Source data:
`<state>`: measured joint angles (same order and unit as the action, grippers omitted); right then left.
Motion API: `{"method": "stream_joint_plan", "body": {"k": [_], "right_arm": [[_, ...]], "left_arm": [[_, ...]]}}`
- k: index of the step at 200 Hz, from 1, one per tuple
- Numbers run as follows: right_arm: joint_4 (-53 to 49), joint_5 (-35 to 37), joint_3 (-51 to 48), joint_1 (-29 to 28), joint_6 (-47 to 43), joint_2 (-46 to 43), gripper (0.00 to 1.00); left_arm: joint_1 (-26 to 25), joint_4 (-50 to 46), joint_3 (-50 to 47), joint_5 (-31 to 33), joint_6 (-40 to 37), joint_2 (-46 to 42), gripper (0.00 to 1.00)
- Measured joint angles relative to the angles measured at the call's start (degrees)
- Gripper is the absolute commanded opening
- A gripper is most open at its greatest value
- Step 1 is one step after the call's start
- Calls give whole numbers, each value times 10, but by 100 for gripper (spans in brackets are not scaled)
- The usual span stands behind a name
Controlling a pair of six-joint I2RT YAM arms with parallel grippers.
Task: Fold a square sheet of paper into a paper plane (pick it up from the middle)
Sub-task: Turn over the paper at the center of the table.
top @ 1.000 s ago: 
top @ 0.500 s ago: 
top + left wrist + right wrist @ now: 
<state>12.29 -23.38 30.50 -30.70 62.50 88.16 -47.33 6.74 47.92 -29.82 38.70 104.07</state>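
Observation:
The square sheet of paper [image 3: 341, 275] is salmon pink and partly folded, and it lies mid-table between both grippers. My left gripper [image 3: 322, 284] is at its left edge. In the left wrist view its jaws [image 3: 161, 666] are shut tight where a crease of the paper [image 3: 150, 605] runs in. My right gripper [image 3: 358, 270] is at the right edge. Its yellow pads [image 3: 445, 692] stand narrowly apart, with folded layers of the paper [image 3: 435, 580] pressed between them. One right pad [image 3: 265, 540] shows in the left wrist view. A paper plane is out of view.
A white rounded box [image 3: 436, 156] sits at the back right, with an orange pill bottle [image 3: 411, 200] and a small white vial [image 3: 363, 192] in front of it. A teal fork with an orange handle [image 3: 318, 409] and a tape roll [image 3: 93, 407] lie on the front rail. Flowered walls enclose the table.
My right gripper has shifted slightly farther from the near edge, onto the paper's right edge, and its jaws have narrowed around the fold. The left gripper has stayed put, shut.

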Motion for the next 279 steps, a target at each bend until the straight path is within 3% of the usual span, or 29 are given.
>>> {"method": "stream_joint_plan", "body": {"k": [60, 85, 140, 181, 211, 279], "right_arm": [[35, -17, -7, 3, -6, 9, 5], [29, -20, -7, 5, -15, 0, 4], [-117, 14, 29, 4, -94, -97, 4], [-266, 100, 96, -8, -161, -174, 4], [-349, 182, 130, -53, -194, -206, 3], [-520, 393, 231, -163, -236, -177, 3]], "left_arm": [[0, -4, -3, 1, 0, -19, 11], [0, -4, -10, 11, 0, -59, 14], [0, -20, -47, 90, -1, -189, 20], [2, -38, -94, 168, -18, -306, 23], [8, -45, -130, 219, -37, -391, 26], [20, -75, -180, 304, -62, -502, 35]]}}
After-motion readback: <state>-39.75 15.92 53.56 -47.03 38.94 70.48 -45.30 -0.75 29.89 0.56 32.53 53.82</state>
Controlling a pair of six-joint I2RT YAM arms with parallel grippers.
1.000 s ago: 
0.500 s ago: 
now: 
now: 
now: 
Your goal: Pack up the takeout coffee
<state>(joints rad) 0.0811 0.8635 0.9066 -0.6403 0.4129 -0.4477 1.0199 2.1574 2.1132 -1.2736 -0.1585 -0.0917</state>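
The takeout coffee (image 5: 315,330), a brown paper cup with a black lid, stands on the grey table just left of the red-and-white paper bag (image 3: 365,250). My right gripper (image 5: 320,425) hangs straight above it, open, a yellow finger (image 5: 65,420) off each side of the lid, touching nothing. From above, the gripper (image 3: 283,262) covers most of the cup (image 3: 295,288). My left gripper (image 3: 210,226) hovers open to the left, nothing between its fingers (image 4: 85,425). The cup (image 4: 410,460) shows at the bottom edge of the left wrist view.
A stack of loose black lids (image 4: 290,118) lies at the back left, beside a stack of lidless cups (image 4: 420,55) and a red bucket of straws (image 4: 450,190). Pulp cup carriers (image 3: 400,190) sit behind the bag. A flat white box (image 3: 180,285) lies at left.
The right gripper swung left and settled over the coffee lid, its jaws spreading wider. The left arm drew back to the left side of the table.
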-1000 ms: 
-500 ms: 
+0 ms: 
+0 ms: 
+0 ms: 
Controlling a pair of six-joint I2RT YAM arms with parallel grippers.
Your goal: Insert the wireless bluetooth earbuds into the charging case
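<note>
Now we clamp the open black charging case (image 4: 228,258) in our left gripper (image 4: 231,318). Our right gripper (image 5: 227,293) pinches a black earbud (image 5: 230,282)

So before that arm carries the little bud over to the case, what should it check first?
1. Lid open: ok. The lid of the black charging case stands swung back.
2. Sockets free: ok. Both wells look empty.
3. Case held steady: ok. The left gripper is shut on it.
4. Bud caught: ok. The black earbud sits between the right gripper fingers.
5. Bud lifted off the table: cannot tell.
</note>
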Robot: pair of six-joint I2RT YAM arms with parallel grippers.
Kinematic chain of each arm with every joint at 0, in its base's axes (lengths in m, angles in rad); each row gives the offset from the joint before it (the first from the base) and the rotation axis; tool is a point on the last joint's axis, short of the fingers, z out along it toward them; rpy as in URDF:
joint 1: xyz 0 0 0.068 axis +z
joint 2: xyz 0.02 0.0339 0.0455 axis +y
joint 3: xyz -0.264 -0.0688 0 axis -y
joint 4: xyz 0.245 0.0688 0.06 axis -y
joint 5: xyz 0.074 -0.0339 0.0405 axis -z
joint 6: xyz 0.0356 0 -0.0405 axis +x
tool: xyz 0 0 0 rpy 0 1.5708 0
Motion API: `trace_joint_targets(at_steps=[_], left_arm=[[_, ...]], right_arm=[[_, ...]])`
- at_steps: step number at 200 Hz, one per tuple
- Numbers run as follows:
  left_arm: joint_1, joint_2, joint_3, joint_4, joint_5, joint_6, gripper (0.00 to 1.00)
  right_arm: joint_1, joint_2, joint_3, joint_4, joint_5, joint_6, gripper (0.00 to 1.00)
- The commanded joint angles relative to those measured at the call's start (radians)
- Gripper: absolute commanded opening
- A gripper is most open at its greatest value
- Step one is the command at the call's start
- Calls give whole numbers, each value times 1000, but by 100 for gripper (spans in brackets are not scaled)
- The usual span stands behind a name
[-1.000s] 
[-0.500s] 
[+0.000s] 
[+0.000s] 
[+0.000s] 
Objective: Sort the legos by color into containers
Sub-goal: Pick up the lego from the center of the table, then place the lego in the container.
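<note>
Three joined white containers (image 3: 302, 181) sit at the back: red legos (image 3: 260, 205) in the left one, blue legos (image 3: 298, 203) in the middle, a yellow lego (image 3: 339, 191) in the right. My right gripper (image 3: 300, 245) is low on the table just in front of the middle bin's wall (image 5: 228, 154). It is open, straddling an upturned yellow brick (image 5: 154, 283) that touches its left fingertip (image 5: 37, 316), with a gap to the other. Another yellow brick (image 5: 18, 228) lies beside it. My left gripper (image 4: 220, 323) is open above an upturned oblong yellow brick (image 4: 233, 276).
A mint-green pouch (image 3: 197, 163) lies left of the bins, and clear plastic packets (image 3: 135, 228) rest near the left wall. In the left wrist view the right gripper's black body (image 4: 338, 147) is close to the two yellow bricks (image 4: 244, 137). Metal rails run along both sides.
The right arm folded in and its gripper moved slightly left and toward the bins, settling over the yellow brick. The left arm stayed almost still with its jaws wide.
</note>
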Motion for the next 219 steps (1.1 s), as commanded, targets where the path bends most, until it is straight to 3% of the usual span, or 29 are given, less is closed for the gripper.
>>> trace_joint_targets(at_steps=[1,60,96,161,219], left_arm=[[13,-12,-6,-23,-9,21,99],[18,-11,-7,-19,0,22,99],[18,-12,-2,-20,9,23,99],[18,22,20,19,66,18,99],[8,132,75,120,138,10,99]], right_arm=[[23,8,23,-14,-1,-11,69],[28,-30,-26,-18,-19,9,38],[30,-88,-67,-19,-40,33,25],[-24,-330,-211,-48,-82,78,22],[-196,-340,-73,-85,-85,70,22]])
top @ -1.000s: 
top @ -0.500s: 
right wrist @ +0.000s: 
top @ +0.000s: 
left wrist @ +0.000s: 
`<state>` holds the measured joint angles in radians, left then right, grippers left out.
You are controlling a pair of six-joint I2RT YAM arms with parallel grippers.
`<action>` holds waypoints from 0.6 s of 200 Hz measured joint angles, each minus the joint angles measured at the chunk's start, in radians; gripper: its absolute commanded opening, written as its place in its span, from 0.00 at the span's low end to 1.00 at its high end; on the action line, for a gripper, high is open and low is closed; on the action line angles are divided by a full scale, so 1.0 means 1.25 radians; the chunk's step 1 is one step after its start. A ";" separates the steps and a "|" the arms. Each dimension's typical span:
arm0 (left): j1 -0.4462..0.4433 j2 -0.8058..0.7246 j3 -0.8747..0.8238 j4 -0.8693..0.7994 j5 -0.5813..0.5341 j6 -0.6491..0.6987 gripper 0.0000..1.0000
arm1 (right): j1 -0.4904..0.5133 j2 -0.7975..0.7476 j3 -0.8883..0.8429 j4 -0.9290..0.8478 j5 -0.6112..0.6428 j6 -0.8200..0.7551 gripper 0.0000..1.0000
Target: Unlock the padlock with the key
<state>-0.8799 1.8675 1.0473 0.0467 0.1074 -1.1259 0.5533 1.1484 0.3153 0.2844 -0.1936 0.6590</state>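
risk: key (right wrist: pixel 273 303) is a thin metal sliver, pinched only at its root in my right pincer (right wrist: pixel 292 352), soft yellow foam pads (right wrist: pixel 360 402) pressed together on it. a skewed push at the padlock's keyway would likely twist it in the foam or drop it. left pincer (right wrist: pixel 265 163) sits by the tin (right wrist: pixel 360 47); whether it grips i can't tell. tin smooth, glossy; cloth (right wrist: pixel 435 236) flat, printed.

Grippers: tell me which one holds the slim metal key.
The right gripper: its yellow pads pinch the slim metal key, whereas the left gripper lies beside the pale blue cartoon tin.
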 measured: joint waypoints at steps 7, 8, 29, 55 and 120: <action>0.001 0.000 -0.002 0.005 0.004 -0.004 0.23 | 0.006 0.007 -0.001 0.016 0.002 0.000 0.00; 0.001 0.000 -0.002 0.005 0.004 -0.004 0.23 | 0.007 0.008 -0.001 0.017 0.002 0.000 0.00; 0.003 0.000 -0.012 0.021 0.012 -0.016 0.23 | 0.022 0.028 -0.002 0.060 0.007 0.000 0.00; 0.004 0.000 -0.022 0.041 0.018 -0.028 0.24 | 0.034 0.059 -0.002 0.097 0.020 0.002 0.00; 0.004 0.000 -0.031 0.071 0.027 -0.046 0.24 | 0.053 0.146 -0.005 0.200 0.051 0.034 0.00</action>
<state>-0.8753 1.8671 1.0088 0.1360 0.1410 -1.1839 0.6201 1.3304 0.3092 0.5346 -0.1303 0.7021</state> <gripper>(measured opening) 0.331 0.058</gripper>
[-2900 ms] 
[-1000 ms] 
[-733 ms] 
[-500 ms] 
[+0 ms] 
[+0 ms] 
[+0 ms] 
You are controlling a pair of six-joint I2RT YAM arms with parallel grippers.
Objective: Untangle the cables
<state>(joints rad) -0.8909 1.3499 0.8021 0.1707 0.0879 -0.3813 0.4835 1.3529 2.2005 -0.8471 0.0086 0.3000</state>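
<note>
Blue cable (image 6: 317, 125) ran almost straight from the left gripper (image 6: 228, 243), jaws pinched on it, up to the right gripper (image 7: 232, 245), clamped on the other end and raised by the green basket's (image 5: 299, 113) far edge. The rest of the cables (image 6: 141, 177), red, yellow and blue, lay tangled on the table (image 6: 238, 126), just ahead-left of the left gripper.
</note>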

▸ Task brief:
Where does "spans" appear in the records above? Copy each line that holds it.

▸ Your response:
- Calls give whole numbers, each value times 10, but by 100 for gripper (spans in brackets are not scaled)
- Calls give whole numbers, each value times 1000, but by 100 for gripper (spans in brackets are not scaled)

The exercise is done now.